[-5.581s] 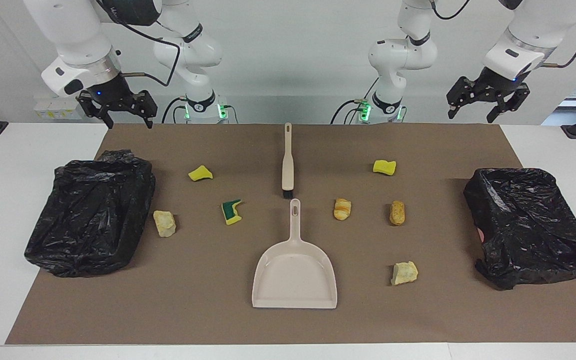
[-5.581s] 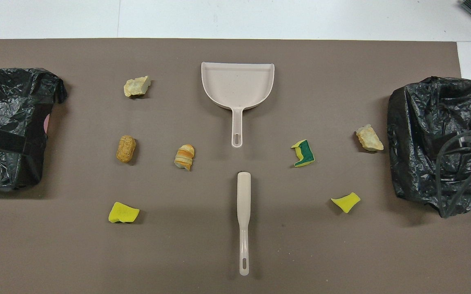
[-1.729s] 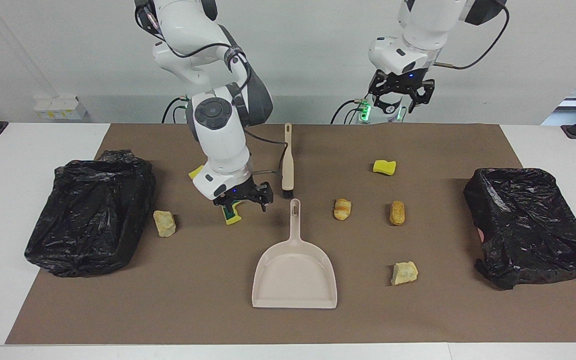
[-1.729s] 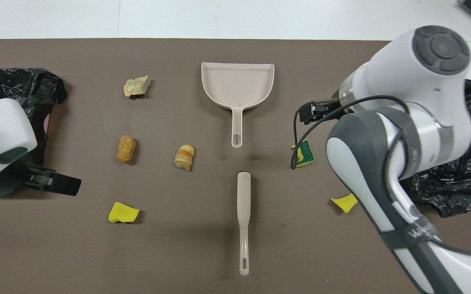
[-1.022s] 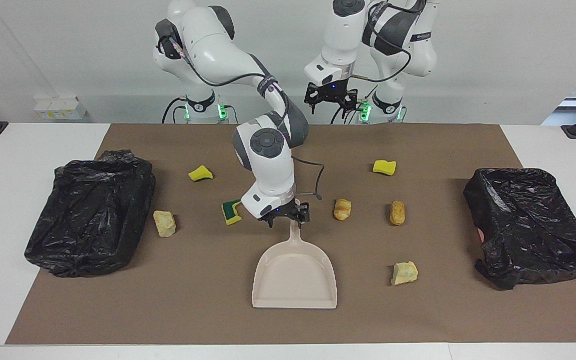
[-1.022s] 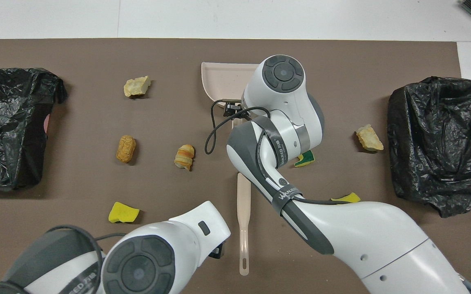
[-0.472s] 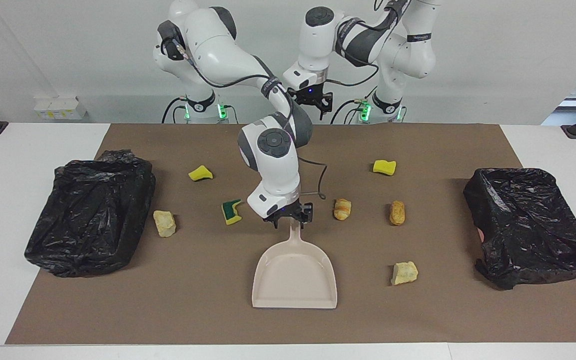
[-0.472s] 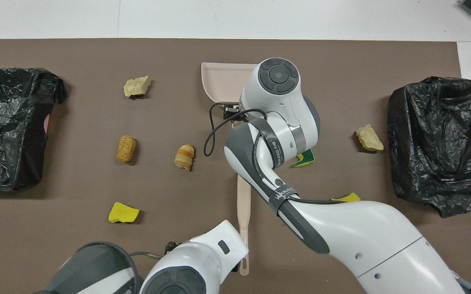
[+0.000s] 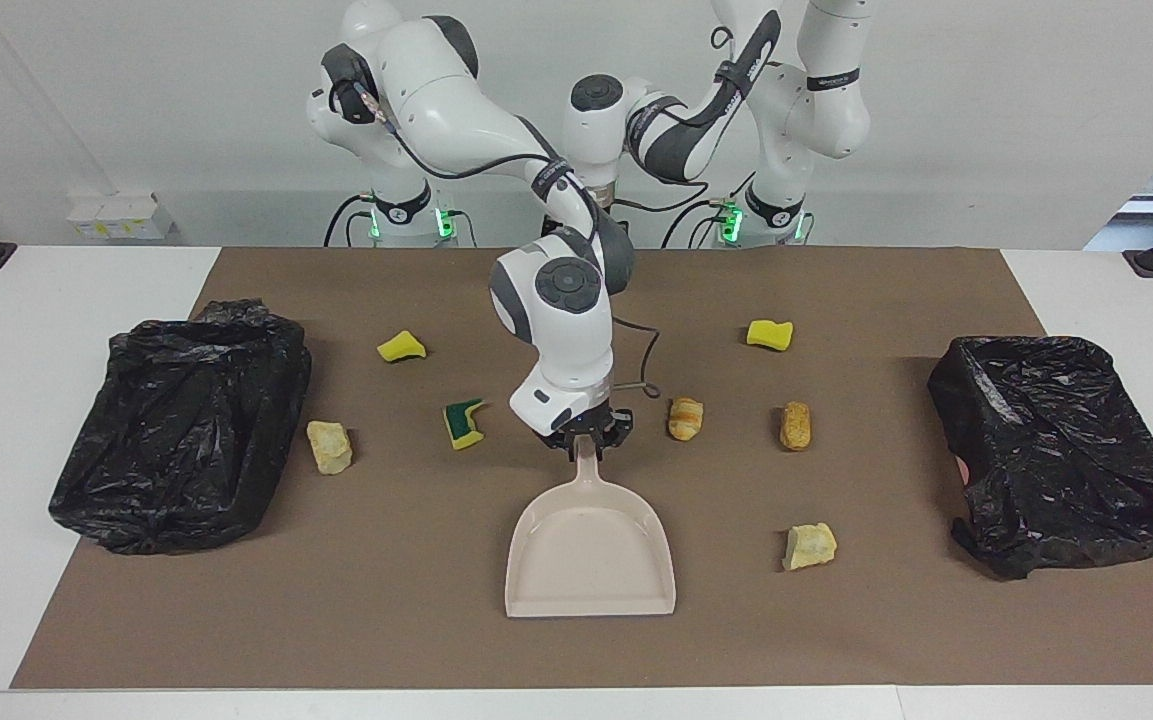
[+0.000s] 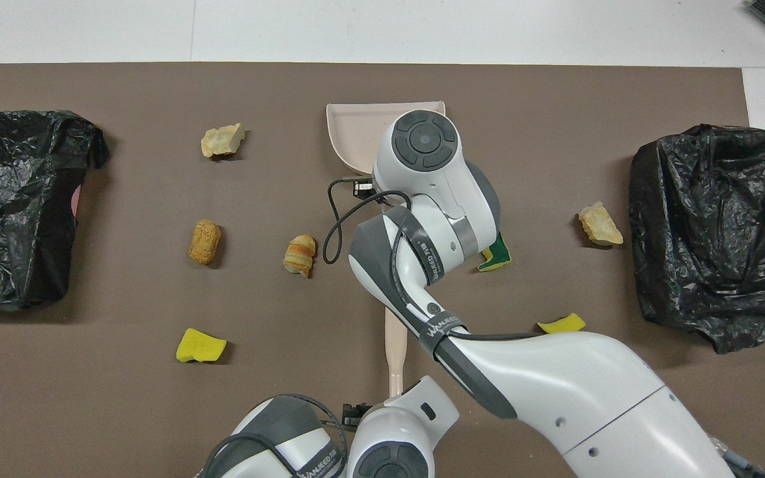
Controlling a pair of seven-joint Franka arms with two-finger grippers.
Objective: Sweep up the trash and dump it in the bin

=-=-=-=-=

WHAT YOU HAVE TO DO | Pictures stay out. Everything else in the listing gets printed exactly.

RESULT OF THE EXERCISE |
[-5.581s] 
[-5.581s] 
[-1.729s] 
[-1.729s] 
[-1.022s] 
[-1.022s] 
[-0.472s] 
[-0.472s] 
[+0.000s] 
[+0.000s] 
Controlling a pair of seven-joint Franka arms with two-finger grippers.
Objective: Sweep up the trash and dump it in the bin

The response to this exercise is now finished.